After you onboard Microsoft Sentinel to the Defender portal with Microsoft Defender XDR, alerts from Microsoft security products are routed through the Microsoft Defender XDR connector instead of standalone Microsoft security product alert connectors.

In a single-workspace environment, alerts from Microsoft security products continue to be available in Microsoft Sentinel, but are ingested through the Microsoft Defender XDR connector. This change can affect source-related fields, field mappings, schema behavior, queries, analytic rules, workbooks, and automation.

In a multi-workspace environment, the Microsoft Defender XDR connector is connected to the primary workspace only. To prevent duplicate tenant-based alerts across workspaces, standalone data connectors for Microsoft Defender for Office 365, Microsoft Entra ID Protection, Microsoft Defender for Cloud Apps, Microsoft Defender for Endpoint, and Microsoft Defender for Identity are automatically disconnected in secondary workspaces during onboarding.

As a result, tenant-based alerts from these Microsoft security products are available only in the primary workspace. Any queries, analytic rules, workbooks, automation rules, or integrations that depend on alerts from standalone Microsoft security product connectors in secondary workspaces no longer function as expected after onboarding.

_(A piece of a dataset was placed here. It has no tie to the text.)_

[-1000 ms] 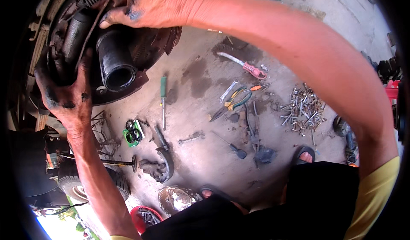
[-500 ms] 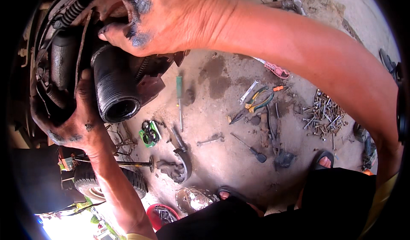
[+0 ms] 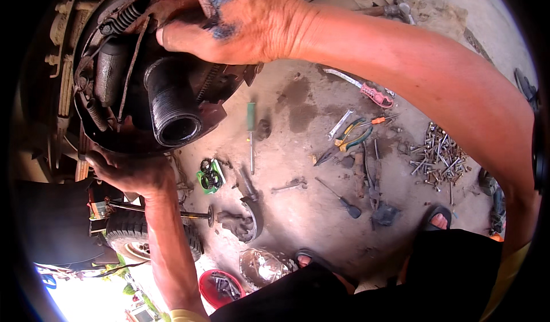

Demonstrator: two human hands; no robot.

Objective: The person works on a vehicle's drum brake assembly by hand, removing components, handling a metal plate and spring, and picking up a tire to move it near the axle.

Non-Microsoft data connectors aren't affected by this behavior.

For more information, see Multiple Microsoft Sentinel workspaces in the Defender portal.

CompromisedEntity behavior

The CompromisedEntity field is handled differently across products when alerts are ingested through the XDR connector.

Product CompromisedEntity equivalent value in XDR alerts
Microsoft Defender for Endpoint (MDE) The device where "LeadingHost": true in the alert entities JSON
Microsoft Entra ID (Identity Protection) Always set to the user’s UPN
Microsoft Defender for Identity (MDI) Fixed string "CompromisedEntity"

Note

In MDE alerts, CompromisedEntity is derived from the device where "LeadingHost": true. In some alerts, this field might not be populated.

In MDI alerts, CompromisedEntity doesn't represent a host or user and is always the literal string "CompromisedEntity".

Field mapping changes

Some fields are renamed or use different value sets in alerts from the XDR connector.

Product Legacy field/property XDR behavior
MDE ExtendedProperties.MicrosoftDefenderAtp.Category Mapped to ExtendedProperties.Category
Microsoft Defender for Office (MDO) ExtendedProperties.Status Uses a different value set from legacy
Microsoft Defender for Office (MDO) ExtendedProperties.InvestigationName Not available

Structural schema transformations (MDI)

The standalone Microsoft Defender for Identity (MDI) connector sometimes used placeholder entities to store additional information. In the XDR connector, this information is folded into properties under the resourceAccessEvents collection.

Legacy entity/property XDR representation
ResourceAccessInfo.Time resourceAccessEvents[].AccessDateTime
ResourceAccessInfo.IpAddress resourceAccessEvents[].IpAddress
ResourceAccessInfo.ResourceIdentifier.AccountId resourceAccessEvents[].AccountId
ResourceAccessInfo.ResourceIdentifier.ResourceName resourceAccessEvents[].ResourceIdentifier
DomainResourceIdentifier resourceAccessEvents[].ResourceIdentifier

ResourceAccessInfo.ComputerId is no longer required because it's identical to the Host entity that ResourceAccessInfo is defined in.

Alert ingestion filtering

Some alerts available through standalone connectors aren't ingested through the XDR connector.

Product Filtering behavior
Microsoft Defender for Cloud (MDC) Informational severity alerts aren't ingested
Microsoft Entra ID By default, alerts below High severity aren't ingested; customers can configure ingestion to include all severities

Scoping behavior (Microsoft Defender for Cloud)

Microsoft Defender for Cloud alerts use different scoping when ingested through the XDR connector.

Standalone connector scope XDR connector scope
Subscription level Tenant level

Note

All MDC alerts are available in the primary workspace for the tenant. Alerts are scoped according to MDC subscription scopes within Defender XDR.